Stuck on Repeat / #46
04 22 2011
Below is the latest edition of our weekly feature, Stuck On Repeat. The premise is simple, we’ve asked all our contributors to submit one track and a brief write-up. The track can be new or it can be old, just whatever we could not stop listening to this week. These are the songs we’ve had Stuck On Repeat.
:: selected by: V :: Switchblade Symphony – Mine Eyes
When I was 16 I had a goth AOL boyfriend. His screen name was “vamppunk” and he powdered his face deathly white, wore lipstick, eyeliner and fangs. Mostly we chatted online, but on weekends we’d meet up halfway between our respective DC suburbs at a Borders in Tysons Corner, VA. He introduced me the world of goth, industrial and darkwave music, his favorite label being Cleopatra. Switchblade Symphony were a San Francisco group signed to Cleopatra, whose music blended hard beats with classical instrumentation and possessed, operatic vocals. I would go as far as to call their 1995 LP Serpentine Gallery an essential release in the goth genre. It’s interesting listening to this album 15 years later. It’s aged very well. “Mine Eyes” in particular feels comfortably contemporary against releases like Zola Jesus’s Stridulum EP. Something like five years after that dark summer “vamppunk” tracked me down and we met again at the Borders. He no longer wore makeup and was in law school. The girl he thought he was going to marry must have broken up with him. He seemed to be on some kind of soul-searching mission. It was weird. And now all the Borders stores are closing. How depressing.
:: selected by: BryanB :: Sophie Ellis-Bextor – Make A Scene
BASSOOOOOONS! Well, at least, I think they are bassoons—a big belching horn (or are bassoons woodwinds?) section in a dance pop song goes a long way with me, and the fact that the incomparable (yes, I used that word) Sophie Ellis-Bextor is cooing in her supermodel thin range over them only amplifies the effect. In all honesty, “Make A Scene” is a little messy, with a bit too much going on in the background. A lovely instrumental and voice only breakdown would have created a nice tension amongst all that’s going on here. Nevertheless, Huey Lewis and the News stylings, a weird off-step intro, propulsive beats, and a rapturous siren whispering some vague dance inspired lyrics is more than enough for me, thank you very much.
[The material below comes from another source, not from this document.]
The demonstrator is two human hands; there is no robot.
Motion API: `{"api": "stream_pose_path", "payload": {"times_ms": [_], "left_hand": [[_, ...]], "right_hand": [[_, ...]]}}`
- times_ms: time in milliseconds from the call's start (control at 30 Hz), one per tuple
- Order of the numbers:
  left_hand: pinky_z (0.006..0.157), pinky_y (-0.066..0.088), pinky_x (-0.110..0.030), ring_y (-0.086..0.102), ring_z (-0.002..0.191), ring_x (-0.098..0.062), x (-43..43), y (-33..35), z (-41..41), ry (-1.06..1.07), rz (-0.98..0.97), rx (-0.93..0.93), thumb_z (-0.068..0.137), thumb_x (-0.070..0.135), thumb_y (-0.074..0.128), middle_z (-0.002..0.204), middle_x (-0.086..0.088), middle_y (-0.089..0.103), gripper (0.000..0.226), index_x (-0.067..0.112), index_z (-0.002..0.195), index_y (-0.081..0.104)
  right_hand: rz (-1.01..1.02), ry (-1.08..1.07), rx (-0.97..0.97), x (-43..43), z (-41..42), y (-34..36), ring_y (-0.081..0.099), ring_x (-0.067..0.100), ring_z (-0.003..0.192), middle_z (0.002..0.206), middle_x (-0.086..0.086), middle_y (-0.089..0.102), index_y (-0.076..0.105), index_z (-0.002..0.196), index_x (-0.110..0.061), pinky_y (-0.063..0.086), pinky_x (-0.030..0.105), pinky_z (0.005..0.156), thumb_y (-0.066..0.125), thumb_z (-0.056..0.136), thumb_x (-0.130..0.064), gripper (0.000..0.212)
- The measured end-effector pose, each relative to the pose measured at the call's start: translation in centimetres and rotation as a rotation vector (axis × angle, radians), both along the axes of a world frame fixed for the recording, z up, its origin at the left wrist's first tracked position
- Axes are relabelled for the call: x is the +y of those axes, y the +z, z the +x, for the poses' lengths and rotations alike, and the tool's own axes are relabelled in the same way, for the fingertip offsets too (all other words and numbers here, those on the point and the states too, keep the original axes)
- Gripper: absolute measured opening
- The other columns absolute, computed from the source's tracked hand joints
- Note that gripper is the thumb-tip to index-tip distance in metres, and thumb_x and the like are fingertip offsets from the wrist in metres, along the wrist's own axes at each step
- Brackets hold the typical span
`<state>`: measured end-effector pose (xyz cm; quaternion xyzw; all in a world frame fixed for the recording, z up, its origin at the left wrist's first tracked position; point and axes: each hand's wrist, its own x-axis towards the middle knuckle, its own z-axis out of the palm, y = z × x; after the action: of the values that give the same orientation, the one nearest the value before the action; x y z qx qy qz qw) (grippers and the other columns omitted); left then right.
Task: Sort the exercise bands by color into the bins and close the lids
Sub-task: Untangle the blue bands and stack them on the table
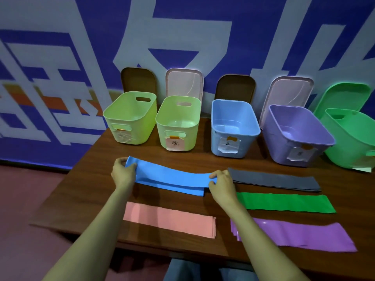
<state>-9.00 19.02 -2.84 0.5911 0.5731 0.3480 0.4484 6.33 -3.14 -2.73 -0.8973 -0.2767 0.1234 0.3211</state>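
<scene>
Surface (97,179) was dark brown wood grain. Bands were all plain: blue band (172,179), slate-grey band (274,180), bright green band (284,202), salmon-pink band (168,219), purple band (294,236). Bins were left lime bin (129,120), right lime bin (178,124), light blue bin (233,130), lilac bin (298,138), mint bin (349,142). Lids behind were left brown lid (139,80), left pink lid (184,82), right brown lid (235,86), right pink lid (288,92), mint lid (345,96). Wall (182,27) was deep blue with broad white strokes and an orange stripe (50,101).

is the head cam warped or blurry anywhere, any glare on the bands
Head view: the wide-angle bend leans the purple bin and green bin outward, and the right edge cuts off the green one; a small bright glare patch sits near the purple band's left end; a pale halo rims the green lid; the light is dim, yet the blue band reads sharp.
</scene>
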Motion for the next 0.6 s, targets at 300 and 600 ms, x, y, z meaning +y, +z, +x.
{"api": "stream_pose_path", "payload": {"times_ms": [300, 600], "left_hand": [[0.090, 0.043, -0.036, 0.055, 0.113, -0.031, 3.1, -1.2, -1.6, 0.016, 0.014, 0.121, 0.086, 0.008, 0.064, 0.121, -0.016, 0.059, 0.030, 0.003, 0.115, 0.058], [0.090, 0.045, -0.038, 0.055, 0.112, -0.031, 3.9, -2.7, -2.0, -0.024, 0.002, 0.190, 0.088, 0.010, 0.062, 0.121, -0.017, 0.059, 0.028, 0.003, 0.115, 0.057]], "right_hand": [[-0.063, 0.038, -0.040, 2.1, -1.5, -2.3, 0.057, 0.024, 0.101, 0.119, 0.003, 0.050, 0.060, 0.112, -0.016, 0.042, 0.027, 0.074, 0.041, 0.094, -0.008, 0.027], [-0.064, 0.012, 0.006, 2.6, -1.6, -4.2, 0.053, 0.017, 0.104, 0.111, 0.000, 0.054, 0.063, 0.103, -0.020, 0.050, 0.031, 0.083, 0.049, 0.093, -0.012, 0.019]]}}
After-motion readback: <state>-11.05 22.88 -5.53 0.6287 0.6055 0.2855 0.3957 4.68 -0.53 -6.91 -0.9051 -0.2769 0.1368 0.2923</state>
:: selected by: Jams Dean :: Donnis – Eyes Low (ft. Gorilla Zoe and Young Dro)
I wasn’t expecting this, but I love the new Donnis Southern Lights mixtape. There’s a few weak links in the mix, but overall it bangs. Nothing too groundbreaking or unexpected happens, just more perfecting of the format we have come to expect from Donnis. And that’s refreshing, finding rap music that isn’t trying to bend another genre. It’s the kind of stuff that sounds crisp and polished and you never have to think too hard. Basically, it’s some good party music. I have been listening to it back and forth all week on my headphones and thinking, mixtapes of this quality are hard to come across. Even harder though, is finding an emcee who has as much fun as Donnis does dancing and partying all over every track.
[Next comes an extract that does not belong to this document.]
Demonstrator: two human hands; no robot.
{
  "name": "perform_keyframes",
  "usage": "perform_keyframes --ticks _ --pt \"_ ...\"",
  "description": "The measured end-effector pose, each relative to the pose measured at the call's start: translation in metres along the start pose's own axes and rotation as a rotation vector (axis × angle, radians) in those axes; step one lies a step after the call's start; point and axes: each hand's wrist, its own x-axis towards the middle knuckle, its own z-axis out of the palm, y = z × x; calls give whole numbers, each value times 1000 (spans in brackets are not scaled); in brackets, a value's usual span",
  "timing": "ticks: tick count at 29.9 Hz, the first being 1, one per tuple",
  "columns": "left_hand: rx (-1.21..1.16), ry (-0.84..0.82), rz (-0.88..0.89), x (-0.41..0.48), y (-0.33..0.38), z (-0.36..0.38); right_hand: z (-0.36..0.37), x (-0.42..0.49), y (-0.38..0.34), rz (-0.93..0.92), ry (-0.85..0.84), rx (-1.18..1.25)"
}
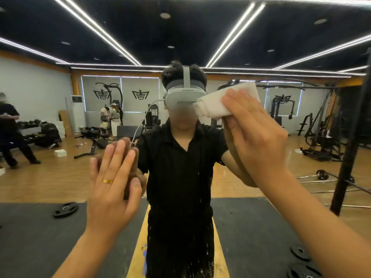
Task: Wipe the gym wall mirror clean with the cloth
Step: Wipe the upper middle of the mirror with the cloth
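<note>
The wall mirror [60, 177] fills the whole view and reflects me and the gym behind. My right hand [255, 135] presses a folded white cloth [226, 101] flat against the glass at head height, fingers straight over it. My left hand [112, 183], wearing a gold ring, lies flat on the mirror at chest height with straight fingers, meeting its own reflection. White streaks and drips [198, 197] run down the glass over the lower middle.
Everything else is reflection: a dark upright rack post [349, 149] at right, weight plates [65, 209] on black mats, barbells on the wooden floor, benches and machines behind, and people standing at the left.
</note>
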Motion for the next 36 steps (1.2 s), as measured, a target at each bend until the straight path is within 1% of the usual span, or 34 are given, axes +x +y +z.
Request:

:: selected by: Moneyworth :: Soulja Boy – Zan With That Lean
Somewhere in the last year or so, Soulja Boy stopped being an icon of “everything terrible about hip-hop in the 21st century” and became “cool”. It could’ve been “Pretty Boy Swag”, or the fact that he put out seven mixtapes in 2010 (and three so far this year), or his association with (and similarity to, in a lot of ways) Lil B, or his awesome new haircut. Anyway, “Zan With That Lean”, off his most recent mixtape, Juice, might be his best song ever. It’s got that zealous autotune a la Lil’ Wayne a couple years ago, the kind that’s so over the top it totally works, not to mention is an ode to Wayne’s beverage of choice, and rolling with the Lil B-ness, it’s got an uber-positive vibe that can’t be described as anything but #based. Pretty sure Soulja Boy is too young to be sippin’ on lean, but he also brought “Superman that ho” into national consciousness when he was like 17. He’s an old soul.